TASK:
Below this line are records; transcribe exactly the lines between the one holding "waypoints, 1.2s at" and the one holding "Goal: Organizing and", inclusive, and omit the pictures.

(Records contained in a dataset)

——————————

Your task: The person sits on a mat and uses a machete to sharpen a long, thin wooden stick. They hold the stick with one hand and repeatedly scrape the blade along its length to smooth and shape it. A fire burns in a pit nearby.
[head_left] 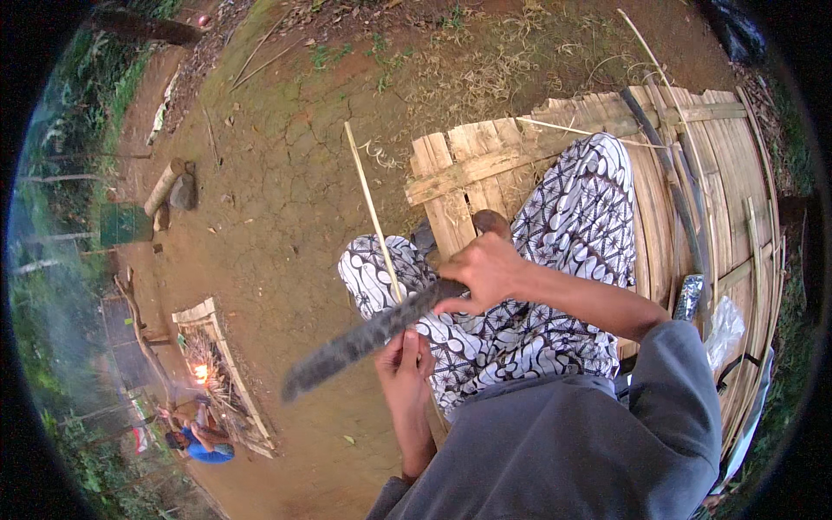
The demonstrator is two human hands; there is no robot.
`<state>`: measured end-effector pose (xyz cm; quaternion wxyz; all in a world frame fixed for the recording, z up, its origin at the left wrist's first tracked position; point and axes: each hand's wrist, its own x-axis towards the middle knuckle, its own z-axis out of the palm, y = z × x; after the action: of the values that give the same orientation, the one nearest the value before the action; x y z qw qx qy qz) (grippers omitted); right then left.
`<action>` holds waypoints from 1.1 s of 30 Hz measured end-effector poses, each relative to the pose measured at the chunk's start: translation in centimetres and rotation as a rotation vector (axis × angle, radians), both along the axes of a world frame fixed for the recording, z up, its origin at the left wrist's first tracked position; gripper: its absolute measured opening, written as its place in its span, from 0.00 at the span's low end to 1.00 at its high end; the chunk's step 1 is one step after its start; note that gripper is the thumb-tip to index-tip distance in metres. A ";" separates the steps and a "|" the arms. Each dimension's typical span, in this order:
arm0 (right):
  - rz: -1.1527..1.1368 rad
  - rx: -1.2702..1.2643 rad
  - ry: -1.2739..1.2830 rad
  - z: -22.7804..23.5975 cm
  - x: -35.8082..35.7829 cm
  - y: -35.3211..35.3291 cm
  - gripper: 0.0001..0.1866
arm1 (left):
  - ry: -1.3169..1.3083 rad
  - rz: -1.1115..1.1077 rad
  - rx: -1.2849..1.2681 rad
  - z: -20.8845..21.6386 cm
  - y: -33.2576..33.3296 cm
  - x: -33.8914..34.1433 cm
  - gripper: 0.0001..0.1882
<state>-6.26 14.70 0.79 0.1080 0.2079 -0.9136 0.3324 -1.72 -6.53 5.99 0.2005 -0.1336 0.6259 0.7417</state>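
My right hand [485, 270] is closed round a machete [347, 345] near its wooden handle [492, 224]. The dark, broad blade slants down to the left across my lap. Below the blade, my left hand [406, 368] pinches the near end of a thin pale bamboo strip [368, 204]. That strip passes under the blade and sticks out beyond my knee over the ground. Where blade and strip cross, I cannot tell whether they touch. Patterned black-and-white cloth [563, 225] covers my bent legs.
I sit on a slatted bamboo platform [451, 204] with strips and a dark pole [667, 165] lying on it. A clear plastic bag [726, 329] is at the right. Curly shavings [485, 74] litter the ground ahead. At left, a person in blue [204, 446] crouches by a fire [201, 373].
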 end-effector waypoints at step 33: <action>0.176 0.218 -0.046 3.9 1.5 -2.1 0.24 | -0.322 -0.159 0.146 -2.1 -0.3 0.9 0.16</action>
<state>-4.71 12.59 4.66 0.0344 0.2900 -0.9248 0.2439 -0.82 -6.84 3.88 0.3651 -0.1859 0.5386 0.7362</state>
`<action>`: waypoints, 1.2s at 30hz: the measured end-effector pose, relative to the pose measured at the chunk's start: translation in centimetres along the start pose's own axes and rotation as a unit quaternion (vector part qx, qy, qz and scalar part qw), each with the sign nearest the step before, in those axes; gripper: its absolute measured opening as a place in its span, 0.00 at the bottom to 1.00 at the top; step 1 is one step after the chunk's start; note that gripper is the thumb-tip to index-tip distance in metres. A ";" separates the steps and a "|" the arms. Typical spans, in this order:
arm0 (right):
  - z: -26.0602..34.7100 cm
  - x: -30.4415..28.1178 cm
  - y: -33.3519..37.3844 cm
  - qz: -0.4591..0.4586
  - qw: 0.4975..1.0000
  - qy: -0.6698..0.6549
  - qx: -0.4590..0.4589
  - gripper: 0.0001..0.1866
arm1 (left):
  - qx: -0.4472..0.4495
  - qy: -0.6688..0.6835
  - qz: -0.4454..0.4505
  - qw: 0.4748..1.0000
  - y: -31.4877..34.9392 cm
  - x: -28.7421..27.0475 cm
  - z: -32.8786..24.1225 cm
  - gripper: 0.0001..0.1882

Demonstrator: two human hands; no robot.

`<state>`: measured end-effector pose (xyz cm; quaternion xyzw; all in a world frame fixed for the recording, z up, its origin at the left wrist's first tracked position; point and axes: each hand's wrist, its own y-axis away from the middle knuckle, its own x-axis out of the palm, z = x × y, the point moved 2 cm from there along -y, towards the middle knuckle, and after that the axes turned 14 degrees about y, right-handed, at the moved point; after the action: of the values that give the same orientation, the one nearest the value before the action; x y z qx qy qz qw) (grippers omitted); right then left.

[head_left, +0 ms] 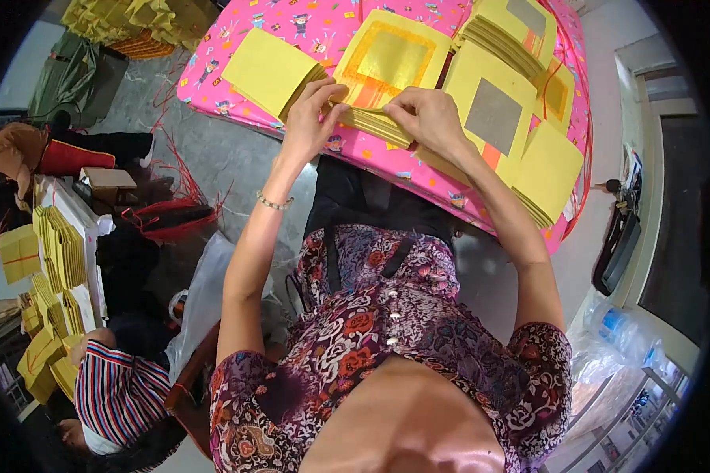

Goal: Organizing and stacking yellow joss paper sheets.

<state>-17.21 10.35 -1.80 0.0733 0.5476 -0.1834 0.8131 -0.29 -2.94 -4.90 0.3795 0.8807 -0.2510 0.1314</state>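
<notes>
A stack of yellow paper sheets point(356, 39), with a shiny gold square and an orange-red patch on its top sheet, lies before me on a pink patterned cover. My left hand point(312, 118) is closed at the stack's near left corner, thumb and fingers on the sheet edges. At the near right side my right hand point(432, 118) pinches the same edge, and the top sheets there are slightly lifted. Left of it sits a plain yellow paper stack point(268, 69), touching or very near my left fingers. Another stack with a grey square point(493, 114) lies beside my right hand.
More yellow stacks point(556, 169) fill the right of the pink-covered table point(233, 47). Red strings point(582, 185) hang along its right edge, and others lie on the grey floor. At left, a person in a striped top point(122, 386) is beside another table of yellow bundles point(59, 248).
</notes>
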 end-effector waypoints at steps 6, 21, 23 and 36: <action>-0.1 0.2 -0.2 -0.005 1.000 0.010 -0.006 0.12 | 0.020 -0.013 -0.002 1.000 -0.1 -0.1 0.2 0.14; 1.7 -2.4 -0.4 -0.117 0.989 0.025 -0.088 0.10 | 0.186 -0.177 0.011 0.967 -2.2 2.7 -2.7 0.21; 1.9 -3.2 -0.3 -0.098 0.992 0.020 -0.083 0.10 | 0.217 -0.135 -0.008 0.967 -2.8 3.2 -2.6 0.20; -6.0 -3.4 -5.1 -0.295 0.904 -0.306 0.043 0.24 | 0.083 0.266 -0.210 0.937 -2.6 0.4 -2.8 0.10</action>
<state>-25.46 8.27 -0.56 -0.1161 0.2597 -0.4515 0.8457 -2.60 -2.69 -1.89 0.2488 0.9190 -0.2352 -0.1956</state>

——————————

RESPONSE TO THE TASK:
`<action>`: waypoints, 1.2s at 30hz: the measured end-effector pose, relative to the pose measured at the chunk's start: translation in centimetres along the start pose's own axes and rotation as a unit quaternion (vector part qx, qy, qz and scalar part qw), each with the sign nearest the step before, in those axes; gripper: its absolute measured opening as a place in its span, 0.00 at the bottom to 1.00 at the top; step 1 is one step after the chunk's start; note that gripper is the thumb-tip to index-tip distance in metres. A ";" separates the steps and a "|" the arms. Typical spans, in this order:
arm0 (right):
  - z: -26.0602..34.7100 cm
  - x: -30.4415..28.1178 cm
  - y: -33.3519..37.3844 cm
  - qz: -0.4591..0.4586
  - qw: 0.4975..1.0000
  - qy: -0.6698..0.6549
  - qx: -0.4590..0.4589
  - gripper: 0.0001..0.1866
arm1 (left):
  - qx: -0.4472..0.4495
  - qy: -0.6688..0.6835
  - qz: -0.4454..0.4505
  - qw: 0.4748..1.0000
  - y: -31.4877..34.9392 cm
  - x: -28.7421..27.0475 cm
  - z: -32.8786..24.1225 cm
  - gripper: 0.0001..0.1882

Demonstrator: two human hands; no robot.

`<state>`: measured end-effector pose (xyz cm; quaternion xyzw; all in a world frame fixed for the recording, z up, its origin at the left wrist's first tracked position; point and axes: each hand's wrist, its own y-axis away from the middle knuckle, its own x-axis out of the palm, z = x × y, the point moved 2 cm from there along -y, towards the middle knuckle, and after that the axes turned 14 degrees about y, right-handed, at the moved point; after the action: of the values that give the same orientation, the one nearest the value before the action; x y z qx qy qz qw) (grippers omitted); right then left.

[head_left, +0 ms] 

Goal: Organizing and stacking yellow joss paper sheets.

With this, the exercise has been completed.